DIRECTIONS FOR THIS TASK> With the images removed, write out each record exactly as given.

SOURCE DATA>
+ + + + + + +

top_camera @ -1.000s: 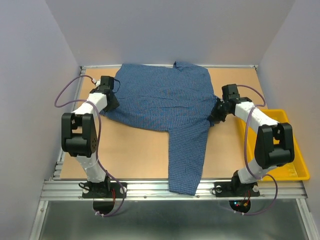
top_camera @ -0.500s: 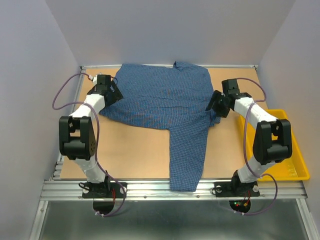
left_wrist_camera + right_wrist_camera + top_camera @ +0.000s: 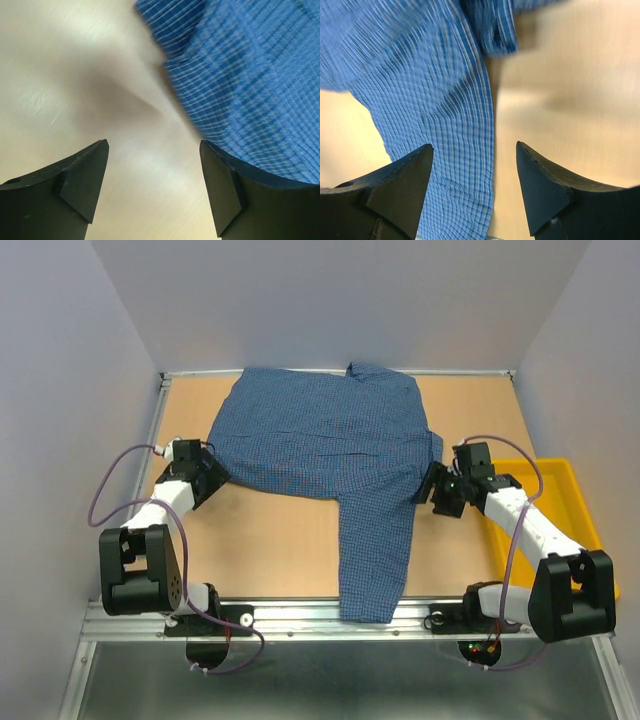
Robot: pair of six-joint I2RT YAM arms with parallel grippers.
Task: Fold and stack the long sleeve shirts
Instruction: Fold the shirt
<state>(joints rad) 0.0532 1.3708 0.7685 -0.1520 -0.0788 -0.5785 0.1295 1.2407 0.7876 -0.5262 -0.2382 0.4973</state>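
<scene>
The tabletop (image 3: 280, 550) is taken up mostly by the long sleeve shirt (image 3: 320, 440), which is spread flat across the upper middle of the top view. Its collar is laid at the far edge, and one sleeve is run straight down to the lower edge, presumably so that clean folds can be made. A yellow tray (image 3: 562, 475) is set at the right of the frame, apart from the cloth. The left hand (image 3: 212, 472) is held at the shirt's left edge and the right hand (image 3: 437, 488) at its right edge, probably placed for a two-sided pick-up. Both are seen spread wide in the wrist views, with nothing pinched between the fingers.
</scene>
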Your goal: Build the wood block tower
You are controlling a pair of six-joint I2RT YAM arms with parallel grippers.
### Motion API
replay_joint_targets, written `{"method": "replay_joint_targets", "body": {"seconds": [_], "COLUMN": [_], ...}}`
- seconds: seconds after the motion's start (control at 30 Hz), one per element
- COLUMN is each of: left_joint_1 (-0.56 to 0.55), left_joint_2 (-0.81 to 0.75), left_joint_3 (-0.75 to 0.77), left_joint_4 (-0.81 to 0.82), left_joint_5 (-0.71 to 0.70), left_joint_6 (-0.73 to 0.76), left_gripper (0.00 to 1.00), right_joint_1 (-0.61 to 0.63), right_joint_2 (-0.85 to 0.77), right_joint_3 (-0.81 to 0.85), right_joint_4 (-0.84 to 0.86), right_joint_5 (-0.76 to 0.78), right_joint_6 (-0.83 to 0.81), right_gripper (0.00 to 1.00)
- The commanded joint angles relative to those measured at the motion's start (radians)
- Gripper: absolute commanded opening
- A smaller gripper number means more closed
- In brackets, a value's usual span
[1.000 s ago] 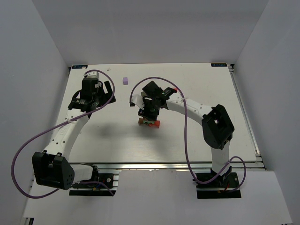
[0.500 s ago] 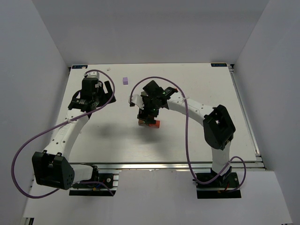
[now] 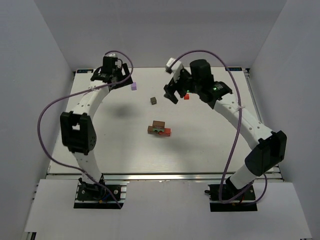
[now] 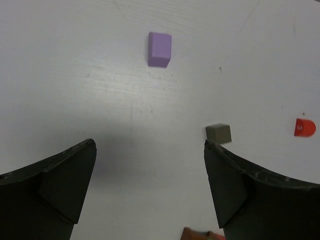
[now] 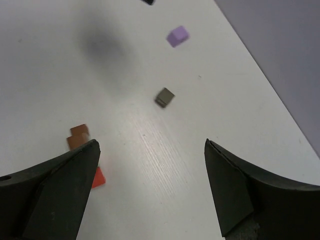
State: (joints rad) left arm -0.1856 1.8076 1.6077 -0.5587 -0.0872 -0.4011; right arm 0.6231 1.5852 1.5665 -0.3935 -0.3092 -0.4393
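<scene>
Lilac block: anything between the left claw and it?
Nothing visible. In the left wrist view, only bare table lies between the open left claw and the lilac block. The dark grey block sits off to one side, clear of that line.

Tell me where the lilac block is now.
Top view: the lilac block lies on the table's far left, just right of the left fingers, up-left of the dark grey cube.

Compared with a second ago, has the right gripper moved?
Yes. The right gripper has left the tower and swung toward the far edge of the table. It is now open beside a red block.
</scene>
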Motion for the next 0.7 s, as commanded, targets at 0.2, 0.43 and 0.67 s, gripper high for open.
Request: {"method": "replay_joint_targets", "body": {"seconds": [0.2,0.43,0.67], "left_joint_1": [-0.008,-0.011,-0.025], "left_joint_2": [0.525,0.631,0.693], "left_joint_3": [0.627,0.634,0.627], "left_joint_4": [-0.145,0.040,0.106], "left_joint_5": [-0.078,-0.020,-0.057], "left_joint_6": [0.067,0.064,0.068], "left_gripper": [0.94,0.88,0.81], "right_joint_1": [-0.262,-0.309,-0.327], "right_joint_2": [0.009,0.047,0.061], "right_joint_3": [-0.134,-0.129,-0.138], "right_joint_4": [0.084,0.061,0.053], "right_joint_5": [0.044,0.044,0.036], "right_joint_6": [0.318,0.324,0.321], "right_gripper": [0.89,0.89,0.89]}}
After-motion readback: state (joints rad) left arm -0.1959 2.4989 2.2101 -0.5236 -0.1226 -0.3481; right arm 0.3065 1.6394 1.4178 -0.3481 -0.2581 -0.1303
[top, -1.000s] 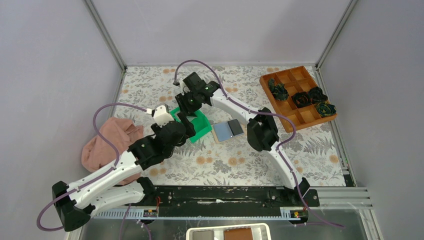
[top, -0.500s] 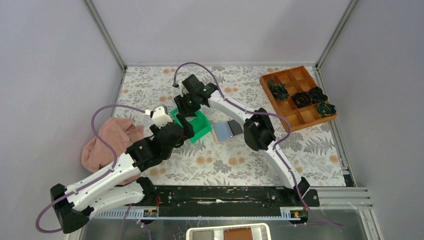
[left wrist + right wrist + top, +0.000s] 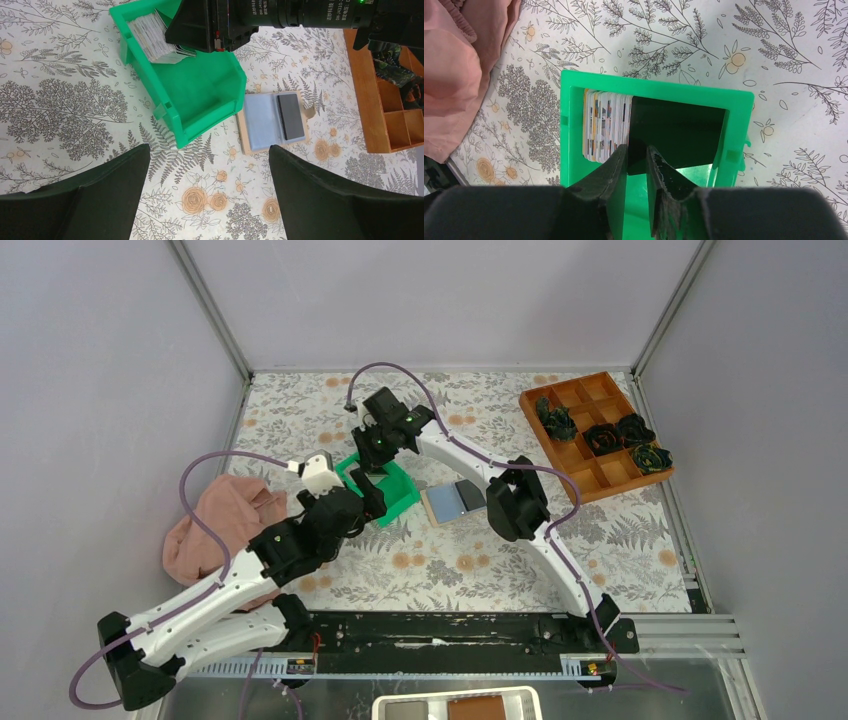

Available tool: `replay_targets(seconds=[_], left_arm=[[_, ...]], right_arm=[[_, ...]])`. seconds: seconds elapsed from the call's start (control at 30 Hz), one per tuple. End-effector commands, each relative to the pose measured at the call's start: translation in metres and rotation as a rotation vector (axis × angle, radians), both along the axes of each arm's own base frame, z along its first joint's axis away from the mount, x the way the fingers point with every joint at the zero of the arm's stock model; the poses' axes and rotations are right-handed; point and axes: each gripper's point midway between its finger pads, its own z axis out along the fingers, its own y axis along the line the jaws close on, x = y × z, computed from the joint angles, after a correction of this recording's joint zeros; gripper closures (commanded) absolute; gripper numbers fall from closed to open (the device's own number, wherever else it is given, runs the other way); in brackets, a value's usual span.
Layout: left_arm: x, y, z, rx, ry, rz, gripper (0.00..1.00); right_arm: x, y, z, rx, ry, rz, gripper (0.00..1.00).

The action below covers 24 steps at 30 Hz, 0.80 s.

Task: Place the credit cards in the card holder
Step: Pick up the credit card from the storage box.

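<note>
**Currently — two grippers, one tray, one wallet**

My right gripper (image 3: pixel 636 147) points down into the green tray (image 3: pixel 654 89), a single moulded plastic bin with straight walls and a smooth, glossy rim. Its two fingers are drawn almost together, with only a narrow dark slot between them. They sit at the right end of the credit cards (image 3: pixel 606 125), which form one packed stack standing on edge against the tray's left wall. Their thin edges are pale with flecks of print, too many and too tight to count. Whether a card is pinched in that slot I cannot tell, since everything beside the stack is dark.

My left gripper (image 3: pixel 207 148) hovers near the tray's near side. Its two black fingers are spread wide and hold nothing.

The card holder (image 3: pixel 262 125) lies open and flat on the table, just right of the tray's near corner. It is one tan folding wallet with a matte blue-grey inside face and a small tab (image 3: pixel 310 111) sticking out of its right edge. One dark card (image 3: pixel 291 116), a smooth rectangle, lies on its right half.

Far right sits one orange-brown compartment box (image 3: pixel 612 470), divided into square cells. Four dark rosette-like lumps (image 3: pixel 602 437) lie in or on it, and the rightmost sits at its right edge. One crumpled pink cloth (image 3: pixel 215 530) lies at the left of the table (image 3: pixel 450 570), whose cover is printed with ferns and flowers.
</note>
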Motion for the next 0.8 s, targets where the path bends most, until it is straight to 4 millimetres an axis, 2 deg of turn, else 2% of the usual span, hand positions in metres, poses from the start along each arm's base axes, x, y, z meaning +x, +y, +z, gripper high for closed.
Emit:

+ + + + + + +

ANSWER FOR THIS EXERCISE>
top_camera @ -1.000s: 
top_camera @ -0.500s: 
left_wrist_camera + right_wrist_camera + top_camera @ +0.000s: 
Robot: pair of six-joint I2RT YAM arms with parallel grippers.
Task: Fold and stack the long sleeve shirts
Instruction: Fold the shirt
<state>(joints rad) 0.0532 1.3708 0.7685 -0.1520 -0.0788 -0.5785 0.1295 1.2407 0.7876 -0.5262 -0.2382 0.4973</state>
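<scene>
The tabletop (image 3: 280, 550) is taken up mostly by the long sleeve shirt (image 3: 320, 440), which is spread flat across the upper middle of the top view. Its collar is laid at the far edge, and one sleeve is run straight down to the lower edge, presumably so that clean folds can be made. A yellow tray (image 3: 562, 475) is set at the right of the frame, apart from the cloth. The left hand (image 3: 212, 472) is held at the shirt's left edge and the right hand (image 3: 437, 488) at its right edge, probably placed for a two-sided pick-up. Both are seen spread wide in the wrist views, with nothing pinched between the fingers.
</scene>
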Your goal: Build the wood block tower
You are controlling a pair of six-joint I2RT YAM arms with parallel grippers.
### Motion API
replay_joint_targets, written `{"method": "replay_joint_targets", "body": {"seconds": [_], "COLUMN": [_], ...}}`
- seconds: seconds after the motion's start (control at 30 Hz), one per element
- COLUMN is each of: left_joint_1 (-0.56 to 0.55), left_joint_2 (-0.81 to 0.75), left_joint_3 (-0.75 to 0.77), left_joint_4 (-0.81 to 0.82), left_joint_5 (-0.71 to 0.70), left_joint_6 (-0.73 to 0.76), left_gripper (0.00 to 1.00), right_joint_1 (-0.61 to 0.63), right_joint_2 (-0.85 to 0.77), right_joint_3 (-0.81 to 0.85), right_joint_4 (-0.84 to 0.86), right_joint_5 (-0.76 to 0.78), right_joint_6 (-0.83 to 0.81), right_gripper (0.00 to 1.00)
- The commanded joint angles relative to those measured at the motion's start (radians)
- Gripper: absolute commanded opening
- A smaller gripper number means more closed
- In brackets, a value's usual span
[1.000 s ago] 
[0.500 s ago] 
[now] 
[now] 
[now] 
State: (joints rad) left arm -0.1856 1.8076 1.6077 -0.5587 -0.0872 -0.4011; right arm 0.6231 1.5852 1.5665 -0.3935 -0.3092 -0.4393
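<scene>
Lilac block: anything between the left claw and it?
Nothing visible. In the left wrist view, only bare table lies between the open left claw and the lilac block. The dark grey block sits off to one side, clear of that line.

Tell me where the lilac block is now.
Top view: the lilac block lies on the table's far left, just right of the left fingers, up-left of the dark grey cube.

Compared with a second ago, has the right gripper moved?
Yes. The right gripper has left the tower and swung toward the far edge of the table. It is now open beside a red block.
</scene>
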Motion for the next 0.7 s, as commanded, targets at 0.2, 0.43 and 0.67 s, gripper high for open.
Request: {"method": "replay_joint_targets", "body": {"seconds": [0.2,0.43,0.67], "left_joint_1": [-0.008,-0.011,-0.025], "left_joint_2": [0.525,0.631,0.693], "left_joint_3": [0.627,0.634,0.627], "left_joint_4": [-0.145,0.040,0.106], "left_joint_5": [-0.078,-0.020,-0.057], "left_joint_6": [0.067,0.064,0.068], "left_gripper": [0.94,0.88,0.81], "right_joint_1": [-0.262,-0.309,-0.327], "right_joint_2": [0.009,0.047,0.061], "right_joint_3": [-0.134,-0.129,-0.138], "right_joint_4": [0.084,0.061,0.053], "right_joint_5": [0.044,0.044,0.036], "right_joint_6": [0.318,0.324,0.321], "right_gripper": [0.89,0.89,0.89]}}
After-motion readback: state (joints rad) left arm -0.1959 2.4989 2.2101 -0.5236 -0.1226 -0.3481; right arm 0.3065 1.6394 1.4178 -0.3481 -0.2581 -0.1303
[top, -1.000s] 
[top, -0.500s] 
[left wrist + right wrist + top, +0.000s] 

Available tool: `replay_targets(seconds=[_], left_arm=[[_, ...]], right_arm=[[_, ...]])`. seconds: seconds elapsed from the call's start (control at 30 Hz), one per tuple. End-effector commands, each relative to the pose measured at the call's start: translation in metres and rotation as a rotation vector (axis × angle, radians), both along the axes of each arm's own base frame, z along its first joint's axis away from the mount, x the way the fingers point with every joint at the zero of the arm's stock model; the poses' axes and rotations are right-handed; point and axes: each gripper's point midway between its finger pads, its own z axis out along the fingers, its own y axis along the line the jaws close on, x = y × z, computed from the joint angles, after a correction of this recording's joint zeros; gripper closures (commanded) absolute; gripper numbers fall from closed to open (the device's own number, wherever else it is given, runs the other way); in brackets, a value's usual span.
Layout: left_arm: x, y, z, rx, ry, rz, gripper (0.00..1.00); right_arm: x, y, z, rx, ry, rz, gripper (0.00..1.00).

The action below covers 24 steps at 30 Hz, 0.80 s.

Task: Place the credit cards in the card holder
Step: Pick up the credit card from the storage box.

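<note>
**Currently — two grippers, one tray, one wallet**

My right gripper (image 3: pixel 636 147) points down into the green tray (image 3: pixel 654 89), a single moulded plastic bin with straight walls and a smooth, glossy rim. Its two fingers are drawn almost together, with only a narrow dark slot between them. They sit at the right end of the credit cards (image 3: pixel 606 125), which form one packed stack standing on edge against the tray's left wall. Their thin edges are pale with flecks of print, too many and too tight to count. Whether a card is pinched in that slot I cannot tell, since everything beside the stack is dark.

My left gripper (image 3: pixel 207 148) hovers near the tray's near side. Its two black fingers are spread wide and hold nothing.

The card holder (image 3: pixel 262 125) lies open and flat on the table, just right of the tray's near corner. It is one tan folding wallet with a matte blue-grey inside face and a small tab (image 3: pixel 310 111) sticking out of its right edge. One dark card (image 3: pixel 291 116), a smooth rectangle, lies on its right half.

Far right sits one orange-brown compartment box (image 3: pixel 612 470), divided into square cells. Four dark rosette-like lumps (image 3: pixel 602 437) lie in or on it, and the rightmost sits at its right edge. One crumpled pink cloth (image 3: pixel 215 530) lies at the left of the table (image 3: pixel 450 570), whose cover is printed with ferns and flowers.
</note>
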Motion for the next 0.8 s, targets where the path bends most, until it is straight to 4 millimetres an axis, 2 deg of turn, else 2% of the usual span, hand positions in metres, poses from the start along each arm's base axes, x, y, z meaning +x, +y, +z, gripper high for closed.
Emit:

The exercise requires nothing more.